YOUR GOAL:
Where a line in the listing contains the string "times", copy that line out.

(Beginning of DATA)

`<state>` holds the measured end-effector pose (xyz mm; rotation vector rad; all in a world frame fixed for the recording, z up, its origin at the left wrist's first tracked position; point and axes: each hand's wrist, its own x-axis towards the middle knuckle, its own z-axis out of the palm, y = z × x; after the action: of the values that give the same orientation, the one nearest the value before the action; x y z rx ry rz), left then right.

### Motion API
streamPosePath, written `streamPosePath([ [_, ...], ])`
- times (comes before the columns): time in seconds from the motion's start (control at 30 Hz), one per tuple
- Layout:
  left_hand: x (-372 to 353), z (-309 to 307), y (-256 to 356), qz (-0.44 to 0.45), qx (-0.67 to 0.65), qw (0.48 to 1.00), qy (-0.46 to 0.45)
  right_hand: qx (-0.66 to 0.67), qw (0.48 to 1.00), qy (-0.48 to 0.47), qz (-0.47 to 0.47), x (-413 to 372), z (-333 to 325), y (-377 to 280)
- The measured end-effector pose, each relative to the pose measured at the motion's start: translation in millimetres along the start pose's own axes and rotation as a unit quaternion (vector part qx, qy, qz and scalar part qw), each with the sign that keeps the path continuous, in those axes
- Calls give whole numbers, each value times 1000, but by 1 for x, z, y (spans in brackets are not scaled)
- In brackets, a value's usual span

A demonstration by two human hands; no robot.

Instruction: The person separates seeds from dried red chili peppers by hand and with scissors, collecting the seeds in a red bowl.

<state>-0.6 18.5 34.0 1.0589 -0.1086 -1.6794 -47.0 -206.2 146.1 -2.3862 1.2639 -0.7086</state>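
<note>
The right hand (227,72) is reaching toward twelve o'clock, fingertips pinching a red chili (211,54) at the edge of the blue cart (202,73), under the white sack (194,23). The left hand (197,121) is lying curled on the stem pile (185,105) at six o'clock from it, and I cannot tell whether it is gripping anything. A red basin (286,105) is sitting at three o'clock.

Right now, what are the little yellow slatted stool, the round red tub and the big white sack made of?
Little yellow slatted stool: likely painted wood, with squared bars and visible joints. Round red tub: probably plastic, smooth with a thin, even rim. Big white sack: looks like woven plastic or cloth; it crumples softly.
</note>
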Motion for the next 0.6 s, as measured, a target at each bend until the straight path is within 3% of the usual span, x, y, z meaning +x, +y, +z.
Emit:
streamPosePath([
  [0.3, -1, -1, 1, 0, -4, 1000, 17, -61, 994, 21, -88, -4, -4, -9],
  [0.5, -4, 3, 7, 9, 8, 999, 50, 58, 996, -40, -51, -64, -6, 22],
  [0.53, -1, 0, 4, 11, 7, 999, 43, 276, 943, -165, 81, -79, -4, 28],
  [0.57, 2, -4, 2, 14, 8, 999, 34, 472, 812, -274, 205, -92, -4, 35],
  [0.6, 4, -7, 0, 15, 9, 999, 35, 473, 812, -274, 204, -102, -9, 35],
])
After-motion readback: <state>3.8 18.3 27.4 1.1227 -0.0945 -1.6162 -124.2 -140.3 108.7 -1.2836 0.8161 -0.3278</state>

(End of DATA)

REPLY TO THE TASK:
- times (comes before the columns): time in seconds from the motion's start (control at 30 Hz), one per tuple
- Calls give whole numbers, each value times 1000, but by 1 for x, z, y (spans in brackets are not scaled)

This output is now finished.